Ban on microbeads in UK rinse-off cosmetics confirmed
26 July 2017 , United Kingdom
The UK's new environment minister has repeated the government's pledge to introduce legislation to ban the manufacture of rinse-off cosmetics containing microbeads from 1 January 2018, and their sale from 30 June the same year.
Environment secretary Michael Gove, appointed after last month's general election, confirmed the timeline during a speech at WWF UK on 21 July. It was first announced by junior environment minister Thérèse Coffey during a House of Commons debate in March.
Mr Gove's statement follows a public consultation on the government's proposal for a ban, which closed on 28 February. Many respondents asked for its scope to be broadened to cover all plastics causing harm in the marine environment. Some called for it to cover all products that result in microbeads being washed down the drain, such as leave-on make-up and sunscreen. But the cosmetics industry said this would require the reformulation of thousands of products and generate significant costs, particularly for small companies.
Specific categories of polymer were also suggested for inclusion, including semi-solid plastics and liquid/wax polymers, which behave in the same way in the marine environment as solid microplastics.

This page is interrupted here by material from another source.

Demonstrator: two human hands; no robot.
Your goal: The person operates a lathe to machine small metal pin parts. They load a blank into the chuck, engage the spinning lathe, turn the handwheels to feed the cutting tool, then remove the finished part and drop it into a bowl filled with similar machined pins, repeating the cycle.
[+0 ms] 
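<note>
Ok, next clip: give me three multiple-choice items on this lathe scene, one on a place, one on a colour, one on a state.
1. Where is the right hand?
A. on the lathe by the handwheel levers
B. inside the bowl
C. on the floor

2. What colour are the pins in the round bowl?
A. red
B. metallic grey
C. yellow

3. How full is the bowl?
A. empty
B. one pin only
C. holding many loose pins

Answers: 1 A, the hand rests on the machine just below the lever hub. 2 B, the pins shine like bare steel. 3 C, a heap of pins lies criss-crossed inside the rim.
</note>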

Some respondents called for the inclusion of cleaning products, but the UK Cleaning Products Industry Association says no microbeads are used in UK-produced household and industrial cleaning products.
The environment ministry, Defra, has promised to review evidence on solid plastic particles in products outside of the scope of the ban, together with the Hazardous Substances Advisory Committee (HSAC), and to "assess the potential for further actions".
Industry respondents warned of the cost of finding alternatives, reformulating and testing products, and updating the labelling. Some said the use of more expensive non-plastic ingredients could hit cosmetics exports because UK companies would be at a disadvantage.
They called for the ban to be consistent with legislation in other countries. Earlier this month Sweden proposed a ban on rinse-off cosmetics that contain microbeads. Canada confirmed a similar ban in June and South Korea proposed provisions against the ingredient in cosmetics last year.
Defra says that because other countries that import cosmetics to the UK are either implementing bans of their own or considering doing so, there should not be a "significant impact on imports".
The trading standards authorities would oversee compliance with and enforcement of the provisions. The rate of non-compliance is expected to be low, given that the cosmetics industry has already reduced its use of microbeads voluntarily.
Enforcement actions will include variable monetary penalties, compliance and stop notices.
Defra has been asked to consider exemptions for medical products and biodegradable products. But the government said it is questionable that "biodegradable" materials adequately break down in the marine environment. It will, however, consider exemptions for medical applications in light of future advancements in the field.